Ordered to rejoin the visitors, S-Q claimed she’d been “scouting the opposition—y’know, probing them for weaknesses,” which drew a volley of Lady Card disparagement, while the Gondoliers filed away “Squeegee” for future abuse.
Coach Celeste summoned the JVs for a few encouraging words (play smart, do your best, work together as an ensemble, above all enjoy yourselves) before Natalie Fish strolled over to meet the referee, shake hands with the Cardinal captain, and win the coin toss for a “Perfect season so far!” as she told her fellow starters taking the court.
“Fries—Fries—Fries,” chanted Vicki and the rest of the bench. “Sizzle to the skies!”
This was not to acclaim potatoes served in the French fashion, but to give a cheer to their starting teammates. Two lineups of approximately equal skills had emerged during mix-and-match training: one was the four juniors and two kid sisters, Henrietta and Isabel; the other was Vicki’s bunch plus Sammi and Ann Hew. Natalie, laboring under an enforced diet in the hot August gym, had dubbed her group the Fries (“If I can’t eat ‘em, I’ll be ‘em”) and the other the Broils (“Take care not to get charred”).

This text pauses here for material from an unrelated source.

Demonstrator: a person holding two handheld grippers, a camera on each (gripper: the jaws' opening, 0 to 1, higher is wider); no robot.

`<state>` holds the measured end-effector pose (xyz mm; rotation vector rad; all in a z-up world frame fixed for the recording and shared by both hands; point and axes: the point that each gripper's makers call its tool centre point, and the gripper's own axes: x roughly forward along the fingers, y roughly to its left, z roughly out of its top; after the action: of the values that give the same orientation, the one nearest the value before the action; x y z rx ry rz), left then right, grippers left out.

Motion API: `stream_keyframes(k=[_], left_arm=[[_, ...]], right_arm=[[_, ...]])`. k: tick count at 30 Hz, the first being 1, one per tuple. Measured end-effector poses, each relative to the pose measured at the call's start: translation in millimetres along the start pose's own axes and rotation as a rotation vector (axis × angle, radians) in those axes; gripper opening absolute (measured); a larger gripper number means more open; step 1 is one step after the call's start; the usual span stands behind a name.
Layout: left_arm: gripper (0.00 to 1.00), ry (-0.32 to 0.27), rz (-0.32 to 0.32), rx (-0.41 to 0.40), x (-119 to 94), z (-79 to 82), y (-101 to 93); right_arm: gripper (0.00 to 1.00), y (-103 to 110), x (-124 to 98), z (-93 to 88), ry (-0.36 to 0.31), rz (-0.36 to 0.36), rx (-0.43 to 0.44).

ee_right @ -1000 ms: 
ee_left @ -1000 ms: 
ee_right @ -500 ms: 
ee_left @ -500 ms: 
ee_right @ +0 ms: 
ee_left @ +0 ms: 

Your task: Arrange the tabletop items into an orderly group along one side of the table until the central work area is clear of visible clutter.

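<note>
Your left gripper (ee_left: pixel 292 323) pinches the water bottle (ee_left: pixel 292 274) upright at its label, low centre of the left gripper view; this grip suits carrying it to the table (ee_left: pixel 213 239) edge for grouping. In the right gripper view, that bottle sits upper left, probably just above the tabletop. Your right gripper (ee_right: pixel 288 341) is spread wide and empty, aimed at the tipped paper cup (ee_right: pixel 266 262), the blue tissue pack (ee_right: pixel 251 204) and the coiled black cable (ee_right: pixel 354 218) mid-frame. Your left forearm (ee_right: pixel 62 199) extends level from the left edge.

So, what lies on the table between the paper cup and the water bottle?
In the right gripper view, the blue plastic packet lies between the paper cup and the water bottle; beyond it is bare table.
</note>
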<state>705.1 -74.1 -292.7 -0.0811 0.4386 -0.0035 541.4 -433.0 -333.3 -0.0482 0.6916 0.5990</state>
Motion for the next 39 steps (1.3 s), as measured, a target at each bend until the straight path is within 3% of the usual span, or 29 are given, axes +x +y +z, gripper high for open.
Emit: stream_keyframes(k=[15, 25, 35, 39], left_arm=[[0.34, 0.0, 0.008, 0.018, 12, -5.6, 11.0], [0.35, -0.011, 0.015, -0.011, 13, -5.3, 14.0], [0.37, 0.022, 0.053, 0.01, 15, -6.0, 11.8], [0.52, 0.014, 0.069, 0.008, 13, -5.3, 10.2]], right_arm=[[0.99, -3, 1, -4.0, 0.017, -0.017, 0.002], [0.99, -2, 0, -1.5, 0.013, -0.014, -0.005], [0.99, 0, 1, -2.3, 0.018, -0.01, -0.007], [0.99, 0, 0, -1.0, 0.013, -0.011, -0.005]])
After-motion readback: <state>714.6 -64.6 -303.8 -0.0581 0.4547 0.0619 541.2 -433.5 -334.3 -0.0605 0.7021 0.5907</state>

Celeste’s plan was to have the Fries play the first game and the Broils the second, making no substitutions to either lineup if possible so both could get a full workout. Those who played smartest ensemblewise stood the best chance of returning for the third game. Which might not be necessary: the Fries scored four straight unanswered points, and Natalie was still serving.
She’d mastered the difficult jump serve and delivered it with a Momma Penguin hop that made opponents giggle, even as the ball went thunk between or beyond them for an ace. Nat was even better at setting, so long as the ball got passed within her somewhat limited reach. “If I can touch it, I can set it up—anything from a volleyball to a tray of hot lasagna! (Oooh, lasagna…)”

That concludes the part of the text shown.